# AIM OF THE TASK
Please keep the images out and set down the data exactly as given.

# RECORDED INFORMATION

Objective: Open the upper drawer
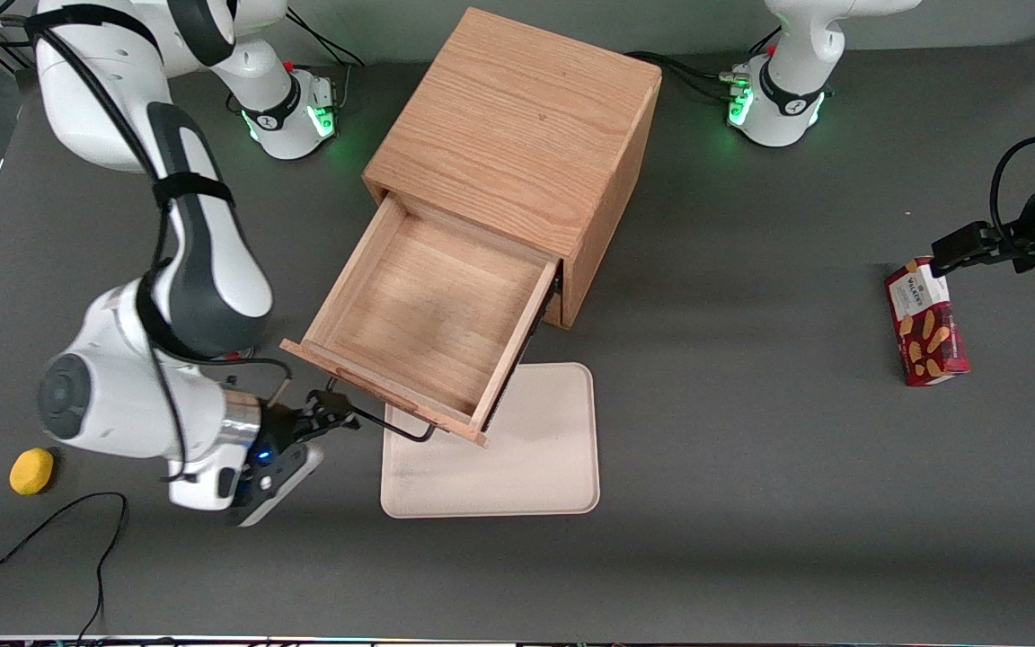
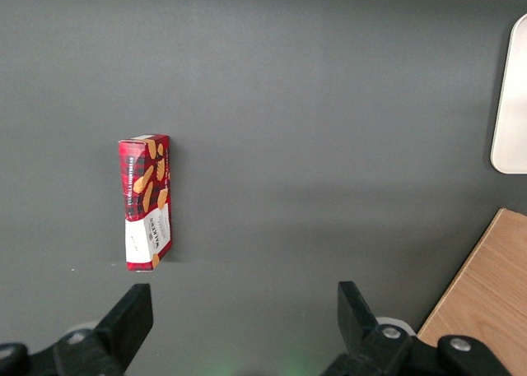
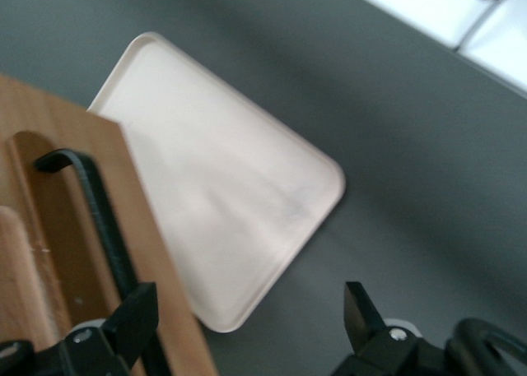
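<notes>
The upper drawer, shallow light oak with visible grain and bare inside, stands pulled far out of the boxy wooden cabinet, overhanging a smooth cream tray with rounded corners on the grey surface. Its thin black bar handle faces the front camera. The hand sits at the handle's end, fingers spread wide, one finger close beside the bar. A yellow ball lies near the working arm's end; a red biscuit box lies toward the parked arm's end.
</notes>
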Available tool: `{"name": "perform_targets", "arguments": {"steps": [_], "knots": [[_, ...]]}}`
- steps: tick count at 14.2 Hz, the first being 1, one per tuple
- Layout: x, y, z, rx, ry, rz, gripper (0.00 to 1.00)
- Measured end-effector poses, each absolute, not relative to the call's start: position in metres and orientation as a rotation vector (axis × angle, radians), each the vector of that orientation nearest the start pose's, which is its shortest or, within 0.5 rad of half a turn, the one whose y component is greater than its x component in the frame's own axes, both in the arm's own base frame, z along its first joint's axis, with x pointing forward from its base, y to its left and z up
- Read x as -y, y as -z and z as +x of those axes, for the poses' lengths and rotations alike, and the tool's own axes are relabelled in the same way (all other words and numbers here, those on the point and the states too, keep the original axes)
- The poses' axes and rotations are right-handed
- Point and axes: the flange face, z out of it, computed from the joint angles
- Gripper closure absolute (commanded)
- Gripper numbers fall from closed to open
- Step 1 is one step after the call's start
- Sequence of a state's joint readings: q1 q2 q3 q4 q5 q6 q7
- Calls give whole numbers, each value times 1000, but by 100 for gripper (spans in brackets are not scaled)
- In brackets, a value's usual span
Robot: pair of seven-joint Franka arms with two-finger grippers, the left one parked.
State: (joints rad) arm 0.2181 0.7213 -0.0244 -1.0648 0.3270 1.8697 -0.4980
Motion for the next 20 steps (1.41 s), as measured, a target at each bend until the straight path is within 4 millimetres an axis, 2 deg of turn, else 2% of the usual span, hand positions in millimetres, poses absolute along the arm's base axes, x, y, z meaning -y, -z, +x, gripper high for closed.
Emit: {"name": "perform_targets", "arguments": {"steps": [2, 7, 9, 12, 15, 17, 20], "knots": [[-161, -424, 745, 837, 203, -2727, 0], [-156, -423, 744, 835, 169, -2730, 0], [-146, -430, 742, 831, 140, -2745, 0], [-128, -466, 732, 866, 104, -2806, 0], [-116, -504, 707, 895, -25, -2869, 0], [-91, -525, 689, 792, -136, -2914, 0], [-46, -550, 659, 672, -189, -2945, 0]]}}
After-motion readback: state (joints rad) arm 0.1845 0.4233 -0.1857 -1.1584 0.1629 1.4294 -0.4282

# SOLUTION FOR THIS EXERCISE
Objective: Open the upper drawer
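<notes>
The upper drawer, shallow light oak with visible grain and bare inside, stands pulled far out of the boxy wooden cabinet, overhanging a smooth cream tray with rounded corners on the grey surface. Its thin black bar handle faces the front camera. The hand sits at the handle's end, fingers spread wide, one finger close beside the bar. A yellow ball lies near the working arm's end; a red biscuit box lies toward the parked arm's end.
</notes>
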Available tool: `{"name": "perform_targets", "arguments": {"steps": [_], "knots": [[_, ...]]}}`
- steps: tick count at 14.2 Hz, the first being 1, one per tuple
- Layout: x, y, z, rx, ry, rz, gripper (0.00 to 1.00)
- Measured end-effector poses, each absolute, not relative to the call's start: position in metres and orientation as a rotation vector (axis × angle, radians), each the vector of that orientation nearest the start pose's, which is its shortest or, within 0.5 rad of half a turn, the one whose y component is greater than its x component in the frame's own axes, both in the arm's own base frame, z along its first joint's axis, with x pointing forward from its base, y to its left and z up
- Read x as -y, y as -z and z as +x of those axes, for the poses' lengths and rotations alike, and the tool's own axes are relabelled in the same way (all other words and numbers here, those on the point and the states too, keep the original axes)
- The poses' axes and rotations are right-handed
- Point and axes: the flange face, z out of it, computed from the joint angles
- Gripper closure absolute (commanded)
- Gripper numbers fall from closed to open
- Step 1 is one step after the call's start
- Sequence of a state's joint readings: q1 q2 q3 q4 q5 q6 q7
- Calls give whole numbers, each value times 1000, but by 100 for gripper (spans in brackets are not scaled)
- In brackets, a value's usual span
Robot: pair of seven-joint Franka arms with two-finger grippers, the left one parked.
State: (joints rad) arm 0.2181 0.7213 -0.0244 -1.0648 0.3270 1.8697 -0.4980
Motion for the next 20 steps (1.41 s), as measured, a target at each bend until the straight path is within 4 millimetres an axis, 2 deg of turn, else 2% of the usual span, hand positions in millimetres, poses absolute along the arm's base axes, x, y, z meaning -y, -z, +x, gripper high for closed.
Emit: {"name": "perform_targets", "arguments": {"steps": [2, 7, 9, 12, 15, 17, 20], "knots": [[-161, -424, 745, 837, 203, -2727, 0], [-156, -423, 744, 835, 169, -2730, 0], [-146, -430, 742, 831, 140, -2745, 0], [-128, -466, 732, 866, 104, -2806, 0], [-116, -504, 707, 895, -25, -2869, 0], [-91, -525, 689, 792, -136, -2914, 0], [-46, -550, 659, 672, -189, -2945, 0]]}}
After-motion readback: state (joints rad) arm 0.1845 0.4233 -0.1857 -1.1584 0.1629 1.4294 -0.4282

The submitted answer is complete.